In Canada, Kenmore appliances are available exclusively through Sears.
"Silvertone" was the brand name used by Sears, Roebuck and Co. for its line of sound, radio, stereo and home entertainment equipment from 1915 to 1972 and by Simpsons-Sears in Canada from 1953 to 1972. Probably best known for the line of inexpensive guitars, the brand became popular with novice musicians. Jerry Garcia, Chet Atkins, Bob Dylan, John Fogerty, Jack White, Mark Knopfler, and Brad Paisley had a Silvertone for their first electric, bass, or acoustic guitar. The Canadian band Chad Allan and The Silvertones, which became The Guess Who, took its name from this line of instruments. Pete Townshend would employ them in live performance with The Who for the purposes of smashing them.
The name was placed on guitars from several different manufacturers over the years, including Danelectro, National, Harmony, Kay, and Teisco. The guitars, especially the 1960s models, are prized by collectors.
"Coldspot" was a Sears brand that existed from 1928 to 1976. The brand was created for a line of refrigerators. Other products sold under the Coldspot brand included freezers, dehumidifiers, and window air conditioning units. Sears, Roebuck had supplied this brand to Eaton's for distribution in Canada, but the line switched it to Simpsons-Sears upon its founding.
"Jessica" was Sears Canada's primary private label brand of women's apparel and accessories, catering to the modern woman. It was introduced in 1987 and was the top-selling ladies' fashion label in Canada.
"Attitude" was a fashion-forward ladies' fashion collection appealing to fashion conscious women. It had been an Eaton's exclusive house brand and Sears continued the name.
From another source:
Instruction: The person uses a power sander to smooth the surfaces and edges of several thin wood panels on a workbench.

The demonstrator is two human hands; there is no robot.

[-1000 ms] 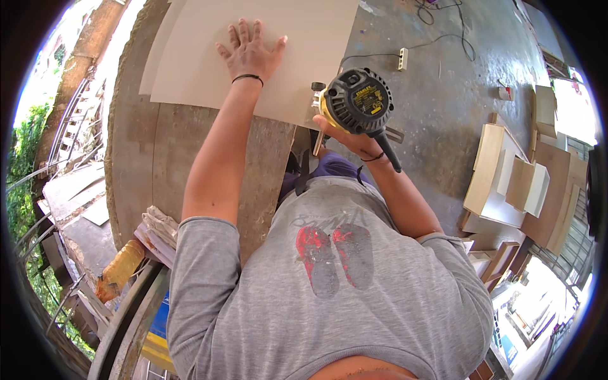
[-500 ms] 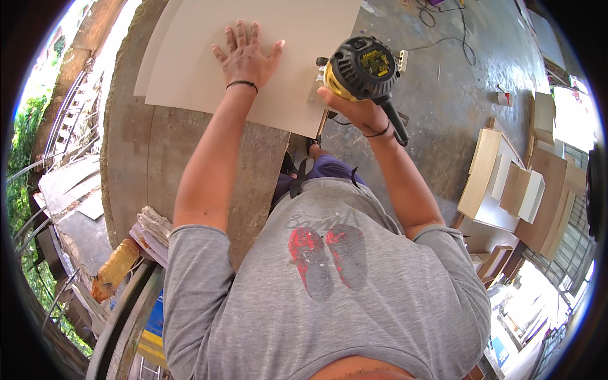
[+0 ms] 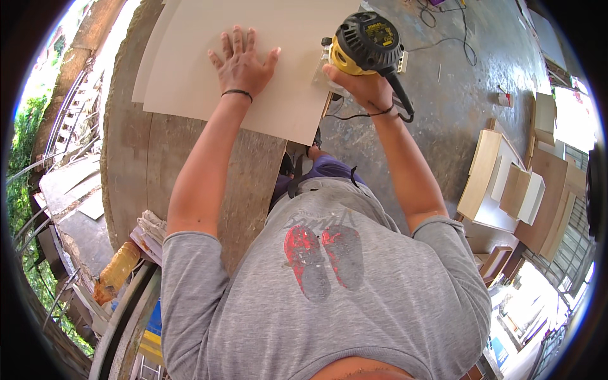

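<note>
My left hand lies flat on a pale sheet board, fingers spread. With my right hand I grip the yellow-and-black body of a trim router. It sits at the board's right edge, its base partly over the board; its bit is hidden. From its black end a power cord bends back toward my right wrist. A second pale board peeks out under the first at the left. Both boards rest on a worn wooden workbench.
Wooden cabinet parts stand on the right of the concrete floor. A cable loops across the far floor. Near a small red-and-white can lie more panels. An orange-brown bottle and scraps sit at the near left.
The router and my right hand have moved slightly farther away along the board's right edge. The board and my left hand have shifted a little nearer to me.
</note>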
In 2010, when Canadian fashion designer Jay Manuel became its exclusive designer, the line became Attitude by Jay Manuel. Manuel also added a men's dresswear line to the collection. In 2013, Sears entered into a strategic alliance with the ALDO Group to design and manufacture Sears entire line of Attitude and Nevada footwear for men and women.
"Nevada" was Sears Canada's main line of denim and casual wear for both children and adults. Introduced along with a revamp of apparel house brands in 1987. It followed in the footsteps of another long-popular but more utilitarian Sears jeans line, "Toughskins", which dominated in the 1970s. In 2013, Sears entered into a strategic alliance with Buffalo International Inc. to design and manufacture Sears' entire line of Nevada denim-based apparel (cited above).
In 2016, with the rollout of the Sears 2.0 concept, Sears Canada amalgamated most of its house brands into the Sears Woman, Sears Man, Sears Kids and Sears Home labels.